Interrogée sur le temps de passage idéal aux 400 m pour espérer une autre performance mémorable, la championne d'Europe a répondu que 55''50 serait une excellente base. Sans Keely Hodgkinson, qui sera présente au Weltklasse la semaine prochaine, Audrey Werro sera poussée dans le dos par Femke Broeders-Bol. "C'est clair que ce serait certainement plus simple d'aller très vite si Keely était là, mais avec de bonnes conditions et un lièvre qui fait bien son travail, c'est tout à fait envisageable de faire un super temps", appuie-t-elle.
Un meeting spécial
Timide lors de ses premières apparitions devant les caméras, Audrey Werro a également progressé dans son rapport face à la presse. Sans aller jusqu'à dire qu'elle est comme la lionne qu'elle aime mimer une fois la ligne d'arrivée franchie, la Fribourgeoise a gagné en assurance. Elle n'a pas peur de dire les choses, de montrer son ambition. Parce qu'elle demeure une jeune femme de 22 ans avec sa part de timidité, cette confiance en elle ne se transforme pas en arrogance. C'est simplement qu'Audrey Werro croit en elle.

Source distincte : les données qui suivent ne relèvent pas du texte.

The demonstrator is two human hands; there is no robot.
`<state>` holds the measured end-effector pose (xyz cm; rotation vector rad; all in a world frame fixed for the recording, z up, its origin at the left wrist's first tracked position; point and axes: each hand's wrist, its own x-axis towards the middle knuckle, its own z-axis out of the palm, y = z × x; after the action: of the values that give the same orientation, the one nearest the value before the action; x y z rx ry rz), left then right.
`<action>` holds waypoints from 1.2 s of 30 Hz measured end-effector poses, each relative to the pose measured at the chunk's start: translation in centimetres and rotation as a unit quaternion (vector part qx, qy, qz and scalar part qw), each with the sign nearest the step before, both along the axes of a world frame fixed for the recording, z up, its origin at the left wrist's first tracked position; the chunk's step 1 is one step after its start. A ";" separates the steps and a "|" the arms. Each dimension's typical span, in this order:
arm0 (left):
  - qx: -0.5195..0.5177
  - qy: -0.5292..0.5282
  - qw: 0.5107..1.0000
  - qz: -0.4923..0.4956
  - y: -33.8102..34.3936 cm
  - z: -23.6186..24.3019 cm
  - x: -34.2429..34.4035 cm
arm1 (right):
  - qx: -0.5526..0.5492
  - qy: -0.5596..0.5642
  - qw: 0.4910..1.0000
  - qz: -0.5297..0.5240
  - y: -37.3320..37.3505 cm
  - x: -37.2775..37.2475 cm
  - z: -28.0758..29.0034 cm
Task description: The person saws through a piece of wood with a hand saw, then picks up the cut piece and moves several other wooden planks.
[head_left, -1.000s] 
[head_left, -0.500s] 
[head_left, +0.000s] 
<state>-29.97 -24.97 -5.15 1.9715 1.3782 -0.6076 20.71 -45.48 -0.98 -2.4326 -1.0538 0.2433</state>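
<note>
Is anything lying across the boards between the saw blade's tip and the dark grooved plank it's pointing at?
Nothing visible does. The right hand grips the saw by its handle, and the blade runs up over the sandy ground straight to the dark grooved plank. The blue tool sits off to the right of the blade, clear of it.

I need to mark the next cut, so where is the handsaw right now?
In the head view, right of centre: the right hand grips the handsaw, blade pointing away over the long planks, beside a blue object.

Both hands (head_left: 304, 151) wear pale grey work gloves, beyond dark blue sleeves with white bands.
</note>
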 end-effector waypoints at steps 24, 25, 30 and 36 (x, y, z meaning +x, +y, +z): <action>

Et bien qu'elle soit Fribourgeoise et fière de ses origines, Athletissima et la Pontaise occupent une place de choix dans son coeur. "C'est un meeting que j'apprécie, surtout que j'ai eu l'habitude de le faire quand j'étais beaucoup plus jeune, en pré-meeting. J'y ai de très bons souvenirs et il y a toujours toute ma famille et tous mes amis qui viennent, donc c'est vraiment un plaisir de courir ici."